Postby Jonathan Townsend » June 19th, 2008, 10:01 am

castawaydave wrote:...--I'd have thought that Jonathan T., of all people, would absolutely "inhale" Harper's the moment it came out each month! :^D


A great choice for something to read while the rest of the gang goes rummaging through the computer gaming and celebrity magazines. Here's a fun link to some of what's going on in/with Harpers.

It's all good. Some of us keep tabs on the output of the proletarian writing machine through other means. I miss My Weekly Reader, Hilights, Readers Digest and Mad Magazine - all of which which came without pretense of pertinence. These days you don't even need to read entrails to know what's about to be on the chats in a week when there's a pretty unified front proffered - can you say MonoCulture? See "TransMetropolitan" for that one... a decade ago? Anyone reading "Narcopolis" for fun or "Doktor Sleepless"? Yeah I miss "Promethea" - nostalgia in only a couple of years.

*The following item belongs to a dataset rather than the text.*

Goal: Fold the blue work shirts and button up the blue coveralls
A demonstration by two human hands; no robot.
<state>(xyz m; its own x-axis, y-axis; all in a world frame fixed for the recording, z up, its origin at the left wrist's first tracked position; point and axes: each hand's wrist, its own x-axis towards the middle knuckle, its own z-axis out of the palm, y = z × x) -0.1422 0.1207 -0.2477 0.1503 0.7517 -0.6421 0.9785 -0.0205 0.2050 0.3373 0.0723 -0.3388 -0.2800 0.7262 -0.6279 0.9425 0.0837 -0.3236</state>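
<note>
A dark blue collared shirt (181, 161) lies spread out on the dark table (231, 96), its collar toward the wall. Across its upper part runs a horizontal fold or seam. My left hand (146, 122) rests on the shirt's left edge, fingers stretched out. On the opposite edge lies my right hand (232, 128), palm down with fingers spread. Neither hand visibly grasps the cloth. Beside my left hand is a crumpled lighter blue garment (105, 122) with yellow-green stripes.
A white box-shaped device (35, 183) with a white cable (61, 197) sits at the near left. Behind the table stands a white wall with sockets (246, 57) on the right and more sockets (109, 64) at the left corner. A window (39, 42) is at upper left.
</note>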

BTW that one's pertinent to this forum as it offers a an easy-reading tour of some traditional magical frameworks and belief systems.

In the mean time I'm catching up on some literature, philosophy and psychology research which looks promising - and some works by Greg Egan and Alastair Reynolds for fun.

Recent cringeworthy news: when a little love is what you seek?... kind of ? Do they expect the customer to get some form of implants to use that product as intended?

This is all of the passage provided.